Dmitry Medvedev, the deputy head of Russia’s Security Council chaired by President Vladimir Putin, said Moscow may respond to Western sanctions by opting out of the last nuclear arms deal with the U.S., cutting diplomatic ties with Western nations and freezing their assets.

He also warned that Moscow could restore the death penalty after Russia was removed from Europe’s top rights group — a chilling statement that shocked human rights activists in a country that has had a moratorium on capital punishment since August 1996.

Eva Merkacheva, a member of the Kremlin human rights council, deplored it as a “catastrophe” and a “return to the Middle Ages.”

The Western sanctions imposed new tight restrictions on Russian financial operations, a draconian ban on technology exports to Russia and froze the assets of Putin and his foreign minister. Russian membership in the Council of Europe was also suspended.

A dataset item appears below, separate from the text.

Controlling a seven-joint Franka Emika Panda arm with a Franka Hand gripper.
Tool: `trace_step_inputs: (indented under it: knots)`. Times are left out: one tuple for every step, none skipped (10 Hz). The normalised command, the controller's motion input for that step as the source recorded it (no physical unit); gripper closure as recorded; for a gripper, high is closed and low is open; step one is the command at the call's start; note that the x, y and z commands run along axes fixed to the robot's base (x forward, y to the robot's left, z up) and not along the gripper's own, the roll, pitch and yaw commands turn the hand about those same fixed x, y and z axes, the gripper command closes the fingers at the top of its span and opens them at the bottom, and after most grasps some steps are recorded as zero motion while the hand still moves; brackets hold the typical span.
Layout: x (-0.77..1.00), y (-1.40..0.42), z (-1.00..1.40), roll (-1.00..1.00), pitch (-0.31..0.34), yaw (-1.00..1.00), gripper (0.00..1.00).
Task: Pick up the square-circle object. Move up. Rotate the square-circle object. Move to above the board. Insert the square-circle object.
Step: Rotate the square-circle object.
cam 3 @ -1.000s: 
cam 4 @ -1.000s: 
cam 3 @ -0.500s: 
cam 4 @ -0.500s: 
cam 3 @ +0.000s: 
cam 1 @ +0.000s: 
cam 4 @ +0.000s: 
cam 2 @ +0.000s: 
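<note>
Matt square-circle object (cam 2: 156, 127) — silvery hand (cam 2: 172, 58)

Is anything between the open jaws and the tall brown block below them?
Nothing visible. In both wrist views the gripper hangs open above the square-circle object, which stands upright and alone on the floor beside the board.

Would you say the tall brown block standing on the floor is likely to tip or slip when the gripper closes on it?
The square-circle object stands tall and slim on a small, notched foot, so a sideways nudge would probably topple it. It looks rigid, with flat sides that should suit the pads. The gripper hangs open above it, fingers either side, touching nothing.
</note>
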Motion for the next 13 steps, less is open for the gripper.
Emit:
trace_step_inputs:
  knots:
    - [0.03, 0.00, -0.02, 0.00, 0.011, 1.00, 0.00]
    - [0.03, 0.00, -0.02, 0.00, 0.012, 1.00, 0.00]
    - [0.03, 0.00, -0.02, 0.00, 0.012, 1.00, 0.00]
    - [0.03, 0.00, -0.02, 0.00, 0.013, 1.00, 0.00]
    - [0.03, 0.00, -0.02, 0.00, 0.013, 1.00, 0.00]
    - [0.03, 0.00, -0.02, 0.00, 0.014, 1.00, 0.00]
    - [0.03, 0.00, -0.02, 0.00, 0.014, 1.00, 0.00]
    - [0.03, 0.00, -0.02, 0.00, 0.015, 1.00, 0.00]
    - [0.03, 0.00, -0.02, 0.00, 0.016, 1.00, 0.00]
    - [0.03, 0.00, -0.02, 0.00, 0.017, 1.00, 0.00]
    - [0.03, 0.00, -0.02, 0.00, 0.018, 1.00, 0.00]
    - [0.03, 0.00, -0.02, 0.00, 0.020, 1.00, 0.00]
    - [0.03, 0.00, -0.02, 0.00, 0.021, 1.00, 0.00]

Police detain a demonstrator during an action against Russia’s attack on Ukraine in St. Petersburg, Russia, Saturday, Feb. 26, 2022. (AP Photo/Dmitri Lovetsky)

Washington and its allies say even tougher sanctions are possible, including kicking Russia out of SWIFT, the dominant system for global financial transactions.

Medvedev was a placeholder president in 2008-2012 when Putin had to shift into the prime minister’s seat because of term limits. He then let Putin reclaim the presidency and served as his prime minister for eight years.

During his tenure as president, Medvedev was widely seen as more liberal compared with Putin, but on Saturday he made a series of threats that even the most hawkish Kremlin figures haven’t mentioned to date.

Medvedev noted that the sanctions offer the Kremlin a pretext to completely review its ties with the West, suggesting that Russia could opt out of the New START nuclear arms control treaty that limits the U.S. and Russian nuclear arsenals.

The treaty, which Medvedev signed in 2010 with then-U.S. President Barack Obama, limits each country to no more than 1,550 deployed nuclear warheads and 700 deployed missiles and bombers, and envisages sweeping on-site inspections to verify compliance. The pact, the last remaining U.S.-Russian nuclear arms control agreement, had been set to expire in February 2021 but Moscow and Washington extended it for another five years.

If Russia opts out of the agreement now, it will remove any checks on U.S. and Russian nuclear forces and raise new threats to global security.

Medvedev also raised the prospect of cutting diplomatic ties with Western countries, charging that “there is no particular need in maintaining diplomatic relations.” Referring to Western threats to freeze the assets of Russian companies and individuals, Medvedev warned that Moscow wouldn’t hesitate to do the same.

Demonstrators shout slogans in St. Petersburg, Russia, Friday, Feb. 25, 2022. (AP Photo/Dmitri Lovetsky)

Cracking down on critics at home, Russian authorities demanded that top independent news outlets take down stories about the fighting in Ukraine that deviated from the official government line.

Russia’s state communications watchdog, Roskomnadzor, charged that reports about “Russian armed forces firing at Ukrainian cities and the death of civilians in Ukraine as a result of the actions of the Russian army, as well as materials in which the ongoing operation is called ‘an attack,’ ‘an invasion,’ or ‘a declaration of war'” were untrue and demanded that the outlets take them down or face steep fines and restrictions.